The project began in April 2016 and will extend through July 2018. “Our first phase will be to identify 20 to 25 male early childhood education teachers at sites throughout New York City,” says Jean-Yves Plaisir, Professor of Early Childhood Education and the project’s Principle Investigator. “We will locate participants using a database provided by the New York Early Childhood Professional Development Institute, and look at their motivation for joining the early childhood education workforce; intrinsic, or personal factors, as well as extrinsic, or external factors, such as income or salary.”
Highlighting best practices
In a second phase of the project, Plaisir and a project team comprised of BMCC Teacher Education Professors Kirsten Cole, Megan Fitzgerald Raimundo and Mindi Reich-Shapiro, “will conduct ‘place-based inquiry’, visiting early childhood classrooms led by men who have been mentored and trained in early childhood pedagogy,” he says.
The team will provide feedback and actionable recommendations to the teachers and the agencies they work for. “The idea is to highlight best practices,” says Plaisir. “We would then be available to lead staff development workshops with these male teachers around the areas we’ve identified as places where they could further develop themselves as teachers.”
Ultimately, says Professor Plaisir, the project “seeks to increase high-quality learning for the healthy and lifelong development of children.”
The team plans to publish peer-reviewed articles about their research findings. Plaisir says, “Our research could help inform policy within government agencies responsible for the funding and oversight of local agencies that provide services to families with young children in New York City.”

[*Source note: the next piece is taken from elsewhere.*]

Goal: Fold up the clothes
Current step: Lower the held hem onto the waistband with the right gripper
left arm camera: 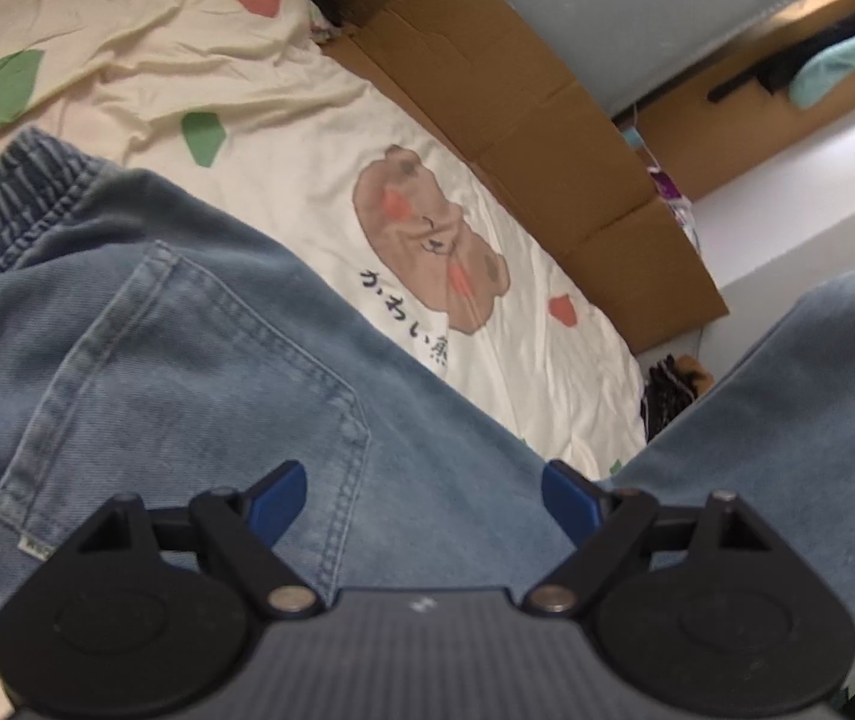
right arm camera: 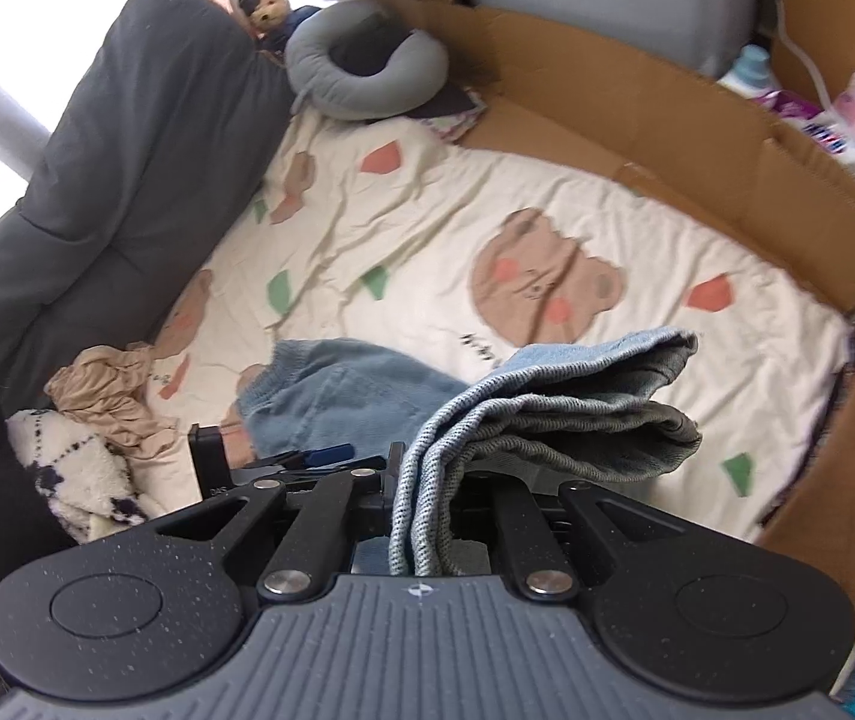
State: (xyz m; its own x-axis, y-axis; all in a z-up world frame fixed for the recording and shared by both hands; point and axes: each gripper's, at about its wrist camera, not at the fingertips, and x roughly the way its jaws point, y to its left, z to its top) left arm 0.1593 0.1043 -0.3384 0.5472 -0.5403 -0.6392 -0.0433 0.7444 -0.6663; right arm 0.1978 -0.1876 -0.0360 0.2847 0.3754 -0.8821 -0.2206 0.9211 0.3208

Another positive outcome of the project is that it has the potential to attract philanthropic support. “Funders are interested in children and the future of our society,” he says. “If we had more scholarship opportunities to offer male students considering this field, that might increase the numbers.”
Changing stereotypes
“I’m excited to be working on this project, which seeks to address this important issue of social justice and equity, beginning by listening to the voices of men in the field,” says Professor Mindi Reich-Shapiro, a project team member. The lack of men in early childhood classrooms, she says, “feeds the stereotype that early childcare is a female role and contributes to the dearth of male role models for young children.”

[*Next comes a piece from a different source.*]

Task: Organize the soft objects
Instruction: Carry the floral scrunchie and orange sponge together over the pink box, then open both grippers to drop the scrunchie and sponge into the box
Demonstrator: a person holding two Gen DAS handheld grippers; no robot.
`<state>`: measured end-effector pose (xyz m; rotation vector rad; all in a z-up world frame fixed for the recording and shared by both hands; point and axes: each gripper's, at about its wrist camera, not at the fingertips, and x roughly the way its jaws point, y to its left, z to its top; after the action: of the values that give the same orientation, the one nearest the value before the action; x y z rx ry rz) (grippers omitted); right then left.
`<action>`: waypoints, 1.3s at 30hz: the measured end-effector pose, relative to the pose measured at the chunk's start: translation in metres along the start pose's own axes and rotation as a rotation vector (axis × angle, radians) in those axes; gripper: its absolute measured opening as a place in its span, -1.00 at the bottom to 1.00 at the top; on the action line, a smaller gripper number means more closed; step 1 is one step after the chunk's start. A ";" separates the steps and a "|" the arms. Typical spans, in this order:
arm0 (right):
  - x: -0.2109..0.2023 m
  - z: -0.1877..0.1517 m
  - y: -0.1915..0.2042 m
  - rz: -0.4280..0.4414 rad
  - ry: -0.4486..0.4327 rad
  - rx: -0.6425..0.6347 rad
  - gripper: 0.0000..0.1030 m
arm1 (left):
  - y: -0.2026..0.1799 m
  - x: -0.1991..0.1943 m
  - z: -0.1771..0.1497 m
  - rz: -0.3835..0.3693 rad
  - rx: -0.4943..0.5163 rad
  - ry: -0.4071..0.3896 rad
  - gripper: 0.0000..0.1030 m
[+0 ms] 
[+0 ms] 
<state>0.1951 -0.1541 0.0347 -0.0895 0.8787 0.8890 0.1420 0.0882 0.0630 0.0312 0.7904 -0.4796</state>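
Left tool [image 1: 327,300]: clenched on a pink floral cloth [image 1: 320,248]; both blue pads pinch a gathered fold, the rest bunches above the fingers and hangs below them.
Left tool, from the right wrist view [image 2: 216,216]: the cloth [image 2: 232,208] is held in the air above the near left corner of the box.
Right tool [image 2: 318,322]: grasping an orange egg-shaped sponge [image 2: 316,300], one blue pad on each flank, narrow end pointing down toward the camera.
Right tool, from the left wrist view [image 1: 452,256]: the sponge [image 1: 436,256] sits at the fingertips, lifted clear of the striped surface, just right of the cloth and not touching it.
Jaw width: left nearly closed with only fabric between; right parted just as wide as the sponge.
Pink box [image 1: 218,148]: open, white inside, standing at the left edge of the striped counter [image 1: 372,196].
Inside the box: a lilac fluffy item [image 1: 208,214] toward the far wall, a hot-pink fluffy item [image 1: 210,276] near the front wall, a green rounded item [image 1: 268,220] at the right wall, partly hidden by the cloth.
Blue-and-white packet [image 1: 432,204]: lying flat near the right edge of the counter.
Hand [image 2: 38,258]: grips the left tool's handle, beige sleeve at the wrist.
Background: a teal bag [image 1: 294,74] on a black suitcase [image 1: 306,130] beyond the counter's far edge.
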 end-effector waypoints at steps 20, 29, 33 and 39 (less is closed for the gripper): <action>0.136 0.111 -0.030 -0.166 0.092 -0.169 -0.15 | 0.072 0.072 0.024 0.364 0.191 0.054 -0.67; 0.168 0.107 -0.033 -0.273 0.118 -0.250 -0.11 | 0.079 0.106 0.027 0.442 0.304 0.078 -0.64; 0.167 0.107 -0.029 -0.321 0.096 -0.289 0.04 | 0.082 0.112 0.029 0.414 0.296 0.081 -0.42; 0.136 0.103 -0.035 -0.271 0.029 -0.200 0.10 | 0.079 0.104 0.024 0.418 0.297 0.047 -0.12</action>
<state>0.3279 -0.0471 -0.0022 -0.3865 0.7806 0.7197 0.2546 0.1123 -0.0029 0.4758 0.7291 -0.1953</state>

Project member Meghan Fitzgerald Raimundo has worked with Head Start and the NYC Office of Early Childhood in Queens, Manhattan and the Bronx.
That experience, she says, “has made me able to communicate across systems and disciplines within the field of early childhood education. It is fitting that our BMCC team, among so many senior college and graduate school research teams, earned this award, because historically speaking, it is America’s community colleges that have had the greatest impact in growing America’s early childhood workforce.”

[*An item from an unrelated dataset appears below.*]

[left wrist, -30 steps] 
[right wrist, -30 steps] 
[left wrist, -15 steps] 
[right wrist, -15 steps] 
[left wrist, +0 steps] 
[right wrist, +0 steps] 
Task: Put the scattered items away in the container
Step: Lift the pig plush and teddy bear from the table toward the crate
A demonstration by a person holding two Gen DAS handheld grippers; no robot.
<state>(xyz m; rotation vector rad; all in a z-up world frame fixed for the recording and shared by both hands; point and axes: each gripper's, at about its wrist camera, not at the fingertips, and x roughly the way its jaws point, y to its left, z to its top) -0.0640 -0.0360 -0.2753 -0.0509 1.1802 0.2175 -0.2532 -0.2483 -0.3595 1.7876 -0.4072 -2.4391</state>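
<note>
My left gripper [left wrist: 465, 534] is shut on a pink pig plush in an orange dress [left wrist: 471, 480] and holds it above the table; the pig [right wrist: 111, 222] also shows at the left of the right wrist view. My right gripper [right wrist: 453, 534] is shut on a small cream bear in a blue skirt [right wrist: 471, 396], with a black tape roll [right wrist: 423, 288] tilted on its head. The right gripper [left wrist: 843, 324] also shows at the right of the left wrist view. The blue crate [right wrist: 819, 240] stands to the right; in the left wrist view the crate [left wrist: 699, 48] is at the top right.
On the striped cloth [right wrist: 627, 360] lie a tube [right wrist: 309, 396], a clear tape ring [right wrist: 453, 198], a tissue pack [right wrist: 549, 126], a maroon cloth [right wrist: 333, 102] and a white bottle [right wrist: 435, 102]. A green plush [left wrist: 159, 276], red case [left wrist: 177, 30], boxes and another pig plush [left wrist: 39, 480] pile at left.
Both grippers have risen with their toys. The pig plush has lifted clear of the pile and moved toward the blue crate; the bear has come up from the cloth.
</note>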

According to team member Kirsten Cole, “Recent federal and local initiatives have sought to increase the numbers of men in the field, but there is little research that seeks to understand what conditions support men in being successful in this essential work. Our study will use qualitative methods to develop a deep understanding of these questions, and contribute to efforts at outreach, retention and professional development of high-quality, male, early childhood teachers.”
Though he is perhaps the exception, Jean-Yves Plaisir, who grew up with five siblings, has found working with small children to be a natural career choice. “I helped raise my nephews and nieces,” he says. “It was a culturally acceptable phenomenon in our family and in Haiti, where I grew up.”
When he was 16 years old, Plaisir says, his father passed away, and he became the father figure for his brother, who is 14 years younger. “I was responsible for attending parent-teacher meetings with him, getting him dressed in the morning and getting him to school.
Today Plaisir, who has focused on bringing more men into the field of early childhood education for more than a decade says, “More young men across many cultures are showing an interest in participating in child rearing activities,” he says. “I think there is a probably a message about responsibility that young men seem to be assuming … I’m seeing more men of color in my early childhood education classes, particularly African American, Latino and Asian men.”